Только врачей, работавших по субботам, сказал Али: там был усатый врач, потом женщина-доктор с кудрявыми волосами, имени которой ему не произнести, Тубол, а позже — толстая медсестра. Но он ее боится и всегда старается не попадаться ей на глаза, поэтому она его не заметила. Это все. Врачей он видел, когда пришел утром, а Тубола в саду, сразу после того, как нашел пистолет, ответил он на вопрос, заданный Михаэлем. Главный инспектор встал, позвал ожидавшего снаружи полицейского и кивнул Эли, приглашая следовать за собой.
Оба считали, что рассказ Али вполне правдив.
— Сколько еще его держать? — поинтересовался Эли.
Михаэль пожал плечами:
— Пусть подпишет показания и обещает оставаться на месте — и может идти. Я не хочу задерживать его без причины, но не хочу также, чтобы он сбежал.

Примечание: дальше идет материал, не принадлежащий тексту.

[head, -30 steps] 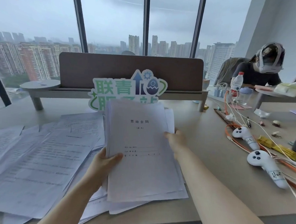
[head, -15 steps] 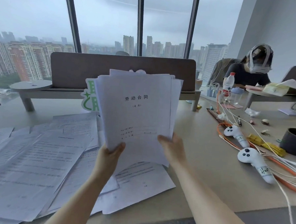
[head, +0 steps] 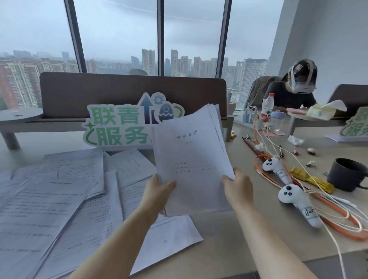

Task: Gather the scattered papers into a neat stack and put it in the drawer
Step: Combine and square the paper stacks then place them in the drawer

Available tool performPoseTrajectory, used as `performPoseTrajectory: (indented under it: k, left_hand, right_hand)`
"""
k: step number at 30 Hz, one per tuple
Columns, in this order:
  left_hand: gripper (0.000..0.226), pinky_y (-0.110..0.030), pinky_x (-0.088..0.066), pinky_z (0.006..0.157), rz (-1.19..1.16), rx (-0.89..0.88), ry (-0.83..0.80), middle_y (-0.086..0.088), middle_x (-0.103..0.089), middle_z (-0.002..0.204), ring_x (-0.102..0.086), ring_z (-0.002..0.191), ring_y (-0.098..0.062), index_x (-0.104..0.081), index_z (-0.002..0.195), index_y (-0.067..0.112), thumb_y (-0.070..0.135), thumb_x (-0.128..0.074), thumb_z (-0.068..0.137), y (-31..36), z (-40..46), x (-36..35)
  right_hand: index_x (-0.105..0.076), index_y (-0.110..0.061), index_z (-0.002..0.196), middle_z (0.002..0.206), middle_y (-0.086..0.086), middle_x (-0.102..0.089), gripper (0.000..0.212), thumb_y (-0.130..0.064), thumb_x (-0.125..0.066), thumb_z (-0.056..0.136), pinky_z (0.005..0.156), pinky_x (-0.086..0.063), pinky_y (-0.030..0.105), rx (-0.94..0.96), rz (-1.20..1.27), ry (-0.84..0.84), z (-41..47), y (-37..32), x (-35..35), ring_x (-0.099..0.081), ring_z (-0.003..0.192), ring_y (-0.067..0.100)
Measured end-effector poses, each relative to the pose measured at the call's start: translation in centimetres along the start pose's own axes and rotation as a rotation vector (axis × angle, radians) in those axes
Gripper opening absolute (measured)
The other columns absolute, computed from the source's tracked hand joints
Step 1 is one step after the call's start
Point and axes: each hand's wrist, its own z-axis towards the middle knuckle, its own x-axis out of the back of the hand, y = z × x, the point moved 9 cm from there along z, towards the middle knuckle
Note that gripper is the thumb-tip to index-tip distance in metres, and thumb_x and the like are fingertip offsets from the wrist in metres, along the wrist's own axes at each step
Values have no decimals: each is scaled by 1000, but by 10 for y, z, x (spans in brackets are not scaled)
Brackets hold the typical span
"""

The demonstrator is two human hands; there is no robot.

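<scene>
Nearest, loose sheets [head: 47,213] lie overlapping on the table [head: 248,234], spread from the near left edge toward the middle, one sheet [head: 173,237] jutting right under the raised arms. Above them both hands hold a stack [head: 190,159] of papers off the table, tilted so its top leans right and its upper corners fan slightly. The left hand [head: 158,191] grasps the stack's lower left edge, thumb on the front page; the right hand [head: 238,189] pinches the lower right corner, fingers behind. No drawer can be seen.

To the right, two white controllers [head: 297,200] lie among orange and white cables [head: 345,220], with a dark mug [head: 347,174] just beyond them near the right edge. Behind the stack stands a green sign [head: 120,125], its right part hidden by the papers, in front of a brown divider [head: 128,93]. Far right, a bottle [head: 267,106] stands on the table, and a person [head: 294,91] wearing a headset sits behind it. City towers show through the windows [head: 120,29].
</scene>
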Motion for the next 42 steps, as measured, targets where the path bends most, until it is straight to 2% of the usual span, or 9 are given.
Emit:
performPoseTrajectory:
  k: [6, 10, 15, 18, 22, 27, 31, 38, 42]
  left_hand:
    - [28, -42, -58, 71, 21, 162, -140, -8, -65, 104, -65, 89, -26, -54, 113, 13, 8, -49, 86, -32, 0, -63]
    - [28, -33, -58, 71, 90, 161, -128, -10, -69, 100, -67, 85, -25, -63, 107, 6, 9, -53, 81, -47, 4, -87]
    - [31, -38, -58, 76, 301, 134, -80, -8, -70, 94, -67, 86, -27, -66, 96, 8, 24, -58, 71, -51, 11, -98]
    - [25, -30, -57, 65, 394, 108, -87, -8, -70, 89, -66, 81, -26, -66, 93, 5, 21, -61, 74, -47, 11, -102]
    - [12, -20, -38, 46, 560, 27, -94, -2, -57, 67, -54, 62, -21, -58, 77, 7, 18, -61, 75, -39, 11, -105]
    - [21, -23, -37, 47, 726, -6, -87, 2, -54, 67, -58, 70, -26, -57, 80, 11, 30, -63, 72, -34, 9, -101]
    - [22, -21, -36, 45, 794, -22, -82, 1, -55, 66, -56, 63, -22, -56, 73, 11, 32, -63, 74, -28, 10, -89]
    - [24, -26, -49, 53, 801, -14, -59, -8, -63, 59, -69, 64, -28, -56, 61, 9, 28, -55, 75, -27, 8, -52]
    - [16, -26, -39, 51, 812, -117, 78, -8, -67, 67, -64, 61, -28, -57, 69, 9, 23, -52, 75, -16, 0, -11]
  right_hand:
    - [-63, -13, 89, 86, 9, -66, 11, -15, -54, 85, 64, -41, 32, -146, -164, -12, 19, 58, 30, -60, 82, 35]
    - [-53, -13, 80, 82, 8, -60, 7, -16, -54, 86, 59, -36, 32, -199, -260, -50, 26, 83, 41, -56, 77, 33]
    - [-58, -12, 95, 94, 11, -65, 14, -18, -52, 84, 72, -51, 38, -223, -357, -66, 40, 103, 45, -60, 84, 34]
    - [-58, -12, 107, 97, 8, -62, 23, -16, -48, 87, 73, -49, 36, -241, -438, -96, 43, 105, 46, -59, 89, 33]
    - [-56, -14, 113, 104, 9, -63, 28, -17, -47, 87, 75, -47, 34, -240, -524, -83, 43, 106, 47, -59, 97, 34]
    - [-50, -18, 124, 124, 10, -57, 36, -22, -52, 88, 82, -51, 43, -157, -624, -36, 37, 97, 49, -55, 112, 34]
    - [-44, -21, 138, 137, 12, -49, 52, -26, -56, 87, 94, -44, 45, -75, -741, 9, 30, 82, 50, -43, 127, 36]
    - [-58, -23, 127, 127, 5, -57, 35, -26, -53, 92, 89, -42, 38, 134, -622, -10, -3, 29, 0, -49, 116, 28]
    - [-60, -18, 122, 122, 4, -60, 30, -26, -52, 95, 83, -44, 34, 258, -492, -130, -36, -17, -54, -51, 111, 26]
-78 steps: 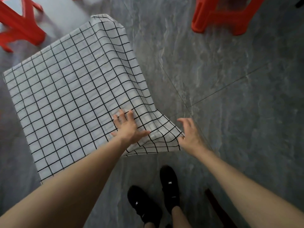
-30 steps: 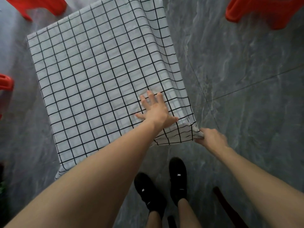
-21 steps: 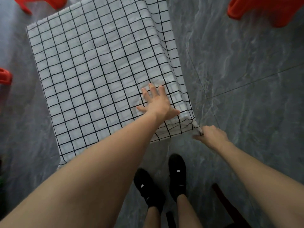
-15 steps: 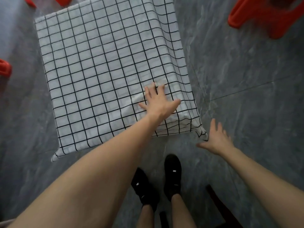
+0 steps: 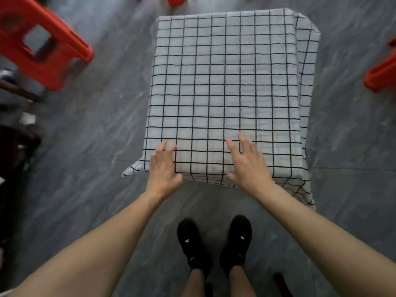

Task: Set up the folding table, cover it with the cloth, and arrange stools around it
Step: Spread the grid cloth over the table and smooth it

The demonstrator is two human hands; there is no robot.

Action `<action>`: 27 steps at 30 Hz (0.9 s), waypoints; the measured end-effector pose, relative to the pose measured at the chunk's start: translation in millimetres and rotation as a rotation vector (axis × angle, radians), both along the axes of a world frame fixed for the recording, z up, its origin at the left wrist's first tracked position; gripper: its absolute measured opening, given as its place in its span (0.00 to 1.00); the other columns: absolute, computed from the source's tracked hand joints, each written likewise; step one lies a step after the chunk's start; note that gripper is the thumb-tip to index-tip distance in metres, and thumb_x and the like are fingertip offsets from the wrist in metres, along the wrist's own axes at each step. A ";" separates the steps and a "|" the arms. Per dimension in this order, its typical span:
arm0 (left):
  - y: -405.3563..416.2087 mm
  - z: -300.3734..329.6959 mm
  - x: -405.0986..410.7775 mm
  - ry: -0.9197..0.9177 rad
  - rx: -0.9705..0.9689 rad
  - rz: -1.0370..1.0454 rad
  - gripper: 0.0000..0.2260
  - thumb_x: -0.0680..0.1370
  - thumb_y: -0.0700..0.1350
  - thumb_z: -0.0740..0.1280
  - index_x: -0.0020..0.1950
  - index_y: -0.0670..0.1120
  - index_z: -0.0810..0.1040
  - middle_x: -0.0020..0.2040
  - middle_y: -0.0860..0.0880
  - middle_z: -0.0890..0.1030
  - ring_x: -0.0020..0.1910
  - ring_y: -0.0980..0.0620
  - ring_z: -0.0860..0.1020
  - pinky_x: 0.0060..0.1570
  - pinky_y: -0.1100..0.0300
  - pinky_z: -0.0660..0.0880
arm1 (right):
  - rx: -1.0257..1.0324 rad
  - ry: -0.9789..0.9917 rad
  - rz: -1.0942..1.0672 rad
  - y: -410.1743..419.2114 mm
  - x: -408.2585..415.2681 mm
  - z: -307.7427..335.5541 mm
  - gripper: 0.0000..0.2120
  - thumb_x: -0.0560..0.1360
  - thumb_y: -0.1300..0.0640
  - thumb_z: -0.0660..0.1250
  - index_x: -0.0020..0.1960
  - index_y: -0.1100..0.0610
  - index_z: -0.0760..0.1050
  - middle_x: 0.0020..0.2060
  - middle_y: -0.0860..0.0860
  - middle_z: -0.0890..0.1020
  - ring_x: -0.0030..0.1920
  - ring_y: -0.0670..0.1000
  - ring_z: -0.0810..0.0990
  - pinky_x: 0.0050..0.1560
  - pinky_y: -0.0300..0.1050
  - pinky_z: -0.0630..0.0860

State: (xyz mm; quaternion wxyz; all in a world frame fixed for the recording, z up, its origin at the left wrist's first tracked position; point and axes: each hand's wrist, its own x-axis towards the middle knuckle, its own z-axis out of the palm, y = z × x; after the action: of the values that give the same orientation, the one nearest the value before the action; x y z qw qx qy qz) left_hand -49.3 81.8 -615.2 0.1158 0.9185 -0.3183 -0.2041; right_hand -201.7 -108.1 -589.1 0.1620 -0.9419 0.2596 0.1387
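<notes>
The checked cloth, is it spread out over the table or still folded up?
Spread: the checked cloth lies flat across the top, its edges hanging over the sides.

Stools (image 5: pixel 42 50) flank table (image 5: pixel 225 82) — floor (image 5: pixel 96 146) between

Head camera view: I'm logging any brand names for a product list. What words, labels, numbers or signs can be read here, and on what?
No readable text anywhere in this view.
Black shoes: a small white mark on each, too small and blurred to read as a brand.
Checked cloth: only a black grid pattern, no lettering.
Red stool: blurred, no label visible.
</notes>
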 end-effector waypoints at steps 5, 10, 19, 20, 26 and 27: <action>84.6 -17.4 34.7 0.064 0.197 0.246 0.42 0.70 0.47 0.73 0.78 0.44 0.55 0.77 0.41 0.52 0.75 0.39 0.54 0.74 0.45 0.54 | 0.050 0.045 0.152 54.1 84.9 -7.1 0.46 0.68 0.51 0.75 0.77 0.50 0.50 0.77 0.58 0.49 0.74 0.60 0.54 0.66 0.58 0.69; 104.8 -38.5 63.4 0.069 0.226 0.139 0.45 0.71 0.58 0.73 0.79 0.45 0.53 0.78 0.45 0.59 0.76 0.45 0.58 0.74 0.51 0.55 | 0.001 0.143 0.229 82.8 119.0 -28.5 0.36 0.69 0.57 0.73 0.71 0.48 0.58 0.67 0.55 0.63 0.67 0.61 0.61 0.44 0.54 0.79; 83.8 -43.0 83.5 -0.126 0.177 -0.017 0.10 0.77 0.53 0.65 0.54 0.51 0.80 0.47 0.45 0.84 0.52 0.44 0.81 0.53 0.55 0.67 | -0.067 0.187 0.231 80.6 123.0 -29.3 0.35 0.68 0.52 0.73 0.68 0.45 0.58 0.64 0.53 0.63 0.66 0.60 0.61 0.38 0.52 0.80; 90.0 -42.2 86.2 -0.105 0.238 -0.031 0.10 0.78 0.52 0.63 0.53 0.51 0.80 0.48 0.45 0.84 0.53 0.44 0.80 0.51 0.55 0.67 | -0.069 0.189 0.220 82.4 122.4 -29.5 0.35 0.68 0.52 0.73 0.69 0.45 0.58 0.64 0.53 0.62 0.66 0.59 0.61 0.38 0.52 0.80; 118.5 -40.0 87.8 0.172 0.241 0.225 0.25 0.70 0.38 0.64 0.67 0.47 0.70 0.70 0.46 0.68 0.66 0.41 0.69 0.62 0.49 0.68 | -0.047 0.144 0.154 91.8 116.5 -35.2 0.35 0.69 0.59 0.71 0.70 0.48 0.57 0.68 0.54 0.61 0.67 0.60 0.59 0.42 0.56 0.80; 117.2 -38.0 85.6 0.101 0.141 0.201 0.28 0.68 0.36 0.64 0.68 0.45 0.69 0.72 0.45 0.64 0.68 0.41 0.66 0.65 0.48 0.67 | -0.039 0.146 0.153 92.3 115.5 -35.8 0.36 0.68 0.58 0.72 0.70 0.48 0.57 0.69 0.54 0.60 0.68 0.61 0.58 0.45 0.58 0.80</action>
State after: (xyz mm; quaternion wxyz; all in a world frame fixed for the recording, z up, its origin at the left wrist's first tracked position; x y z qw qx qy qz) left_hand 36.4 199.0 -653.1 0.0868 0.9402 -0.2030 -0.2592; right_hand -86.1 -15.8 -624.9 0.1130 -0.9494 0.2004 0.2136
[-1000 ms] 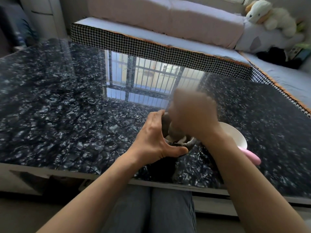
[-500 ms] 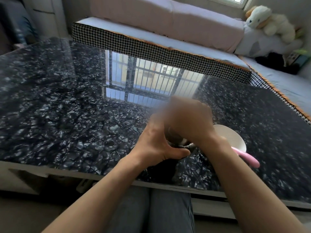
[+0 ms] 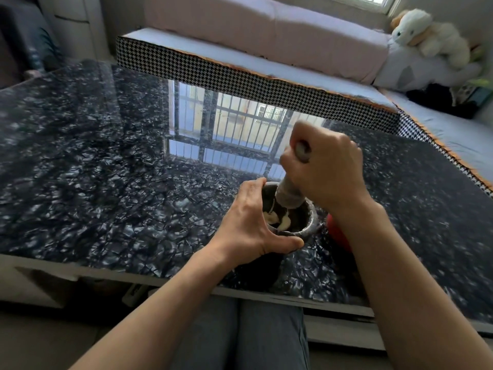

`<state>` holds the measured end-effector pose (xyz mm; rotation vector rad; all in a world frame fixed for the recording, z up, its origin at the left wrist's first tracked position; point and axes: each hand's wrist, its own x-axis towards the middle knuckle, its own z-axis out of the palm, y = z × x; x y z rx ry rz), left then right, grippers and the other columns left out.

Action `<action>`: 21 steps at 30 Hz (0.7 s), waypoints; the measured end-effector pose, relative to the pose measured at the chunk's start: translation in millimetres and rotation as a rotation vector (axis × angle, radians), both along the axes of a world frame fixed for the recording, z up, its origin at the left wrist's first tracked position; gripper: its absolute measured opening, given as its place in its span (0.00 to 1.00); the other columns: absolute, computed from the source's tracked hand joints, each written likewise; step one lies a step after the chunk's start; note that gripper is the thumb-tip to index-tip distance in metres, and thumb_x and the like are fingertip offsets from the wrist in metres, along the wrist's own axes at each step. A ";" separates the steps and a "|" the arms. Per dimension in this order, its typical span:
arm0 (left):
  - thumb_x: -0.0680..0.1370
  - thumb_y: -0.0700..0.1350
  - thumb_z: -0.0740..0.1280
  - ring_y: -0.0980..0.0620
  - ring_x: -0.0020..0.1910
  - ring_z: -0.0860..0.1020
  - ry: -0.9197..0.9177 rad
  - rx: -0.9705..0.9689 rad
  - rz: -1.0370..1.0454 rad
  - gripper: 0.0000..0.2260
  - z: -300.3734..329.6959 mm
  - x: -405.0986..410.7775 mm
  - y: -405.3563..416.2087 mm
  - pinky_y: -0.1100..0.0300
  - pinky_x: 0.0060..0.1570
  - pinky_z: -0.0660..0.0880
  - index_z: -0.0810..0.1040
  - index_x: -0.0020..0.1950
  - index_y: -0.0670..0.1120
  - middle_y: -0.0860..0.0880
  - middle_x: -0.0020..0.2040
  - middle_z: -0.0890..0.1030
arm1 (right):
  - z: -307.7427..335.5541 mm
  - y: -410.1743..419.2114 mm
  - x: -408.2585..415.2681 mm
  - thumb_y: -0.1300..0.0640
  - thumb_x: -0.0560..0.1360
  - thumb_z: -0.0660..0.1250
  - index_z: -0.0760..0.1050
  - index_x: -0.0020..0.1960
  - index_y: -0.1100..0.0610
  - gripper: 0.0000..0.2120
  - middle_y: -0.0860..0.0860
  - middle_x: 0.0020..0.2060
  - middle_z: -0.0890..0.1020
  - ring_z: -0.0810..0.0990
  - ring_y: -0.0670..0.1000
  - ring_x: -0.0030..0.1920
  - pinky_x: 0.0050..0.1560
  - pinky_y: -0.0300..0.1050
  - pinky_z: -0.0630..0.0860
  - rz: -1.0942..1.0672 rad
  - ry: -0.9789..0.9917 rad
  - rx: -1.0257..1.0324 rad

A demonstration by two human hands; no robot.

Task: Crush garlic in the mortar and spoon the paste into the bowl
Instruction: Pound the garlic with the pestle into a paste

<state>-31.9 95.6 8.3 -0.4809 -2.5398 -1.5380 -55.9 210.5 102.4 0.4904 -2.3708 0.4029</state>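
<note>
- Your left hand (image 3: 249, 225) wraps the mortar (image 3: 306, 218), which stands near the table's (image 3: 106, 169) near edge.
- Your right hand (image 3: 326, 169) grips the pestle (image 3: 289, 190), its end down in the mortar.
- Pale garlic (image 3: 277, 218) lies crushed inside, beside the pestle.

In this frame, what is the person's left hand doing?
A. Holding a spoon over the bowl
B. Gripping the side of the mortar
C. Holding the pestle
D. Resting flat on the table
B: the left hand is curled round the near side of the mortar, steadying it, while the right hand grips the pestle over the pale garlic inside.
</note>
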 end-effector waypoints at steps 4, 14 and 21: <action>0.58 0.54 0.79 0.54 0.59 0.68 0.001 0.006 -0.014 0.47 2.2 1.0 0.1 0.57 0.61 0.70 0.60 0.70 0.46 0.50 0.61 0.66 | -25.2 -2.7 6.8 0.58 0.67 0.67 0.65 0.33 0.53 0.11 0.46 0.24 0.65 0.64 0.52 0.24 0.29 0.38 0.56 -0.015 -0.113 0.146; 0.57 0.54 0.79 0.56 0.60 0.68 -0.007 0.026 -0.016 0.47 2.4 0.5 0.1 0.62 0.62 0.68 0.61 0.70 0.46 0.51 0.61 0.66 | -24.9 -4.0 4.7 0.57 0.65 0.65 0.65 0.33 0.53 0.09 0.45 0.26 0.67 0.67 0.52 0.24 0.27 0.37 0.56 -0.023 -0.041 0.021; 0.57 0.56 0.79 0.55 0.61 0.68 -0.009 -0.004 -0.007 0.49 2.2 0.9 -0.2 0.59 0.63 0.68 0.59 0.71 0.44 0.50 0.63 0.66 | -9.3 2.1 -2.9 0.58 0.69 0.65 0.69 0.35 0.55 0.06 0.43 0.24 0.64 0.68 0.51 0.27 0.30 0.40 0.60 -0.014 -0.079 0.003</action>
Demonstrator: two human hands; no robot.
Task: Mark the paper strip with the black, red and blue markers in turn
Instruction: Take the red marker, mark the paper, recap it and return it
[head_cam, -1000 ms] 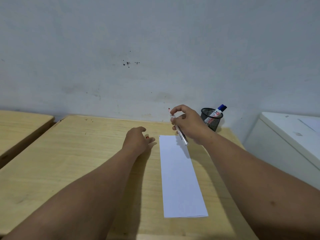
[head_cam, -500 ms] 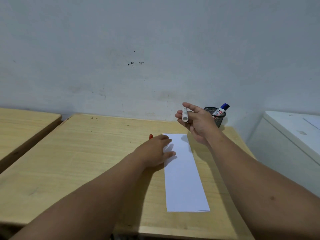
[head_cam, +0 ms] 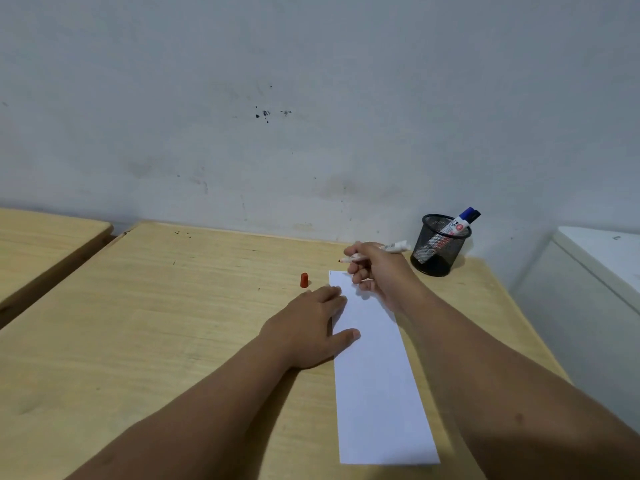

Вернувшись в комнату, Эли медленно разъяснил арестованному, который явно с трудом воспринимал его слова, что, если он поступит, как ему скажут, они его пока что отпустят. Али подписал заявление и обещал оставаться в Дехайше. Но на работу он не вернется. Михаэль пожелал узнать причину; Али ответил, что боится: если он вернется в больницу, с ним расправятся. Эли уверил его, что пока единственный, кто знает об участии Али в этом деле, это заведующий больничным хозяйством.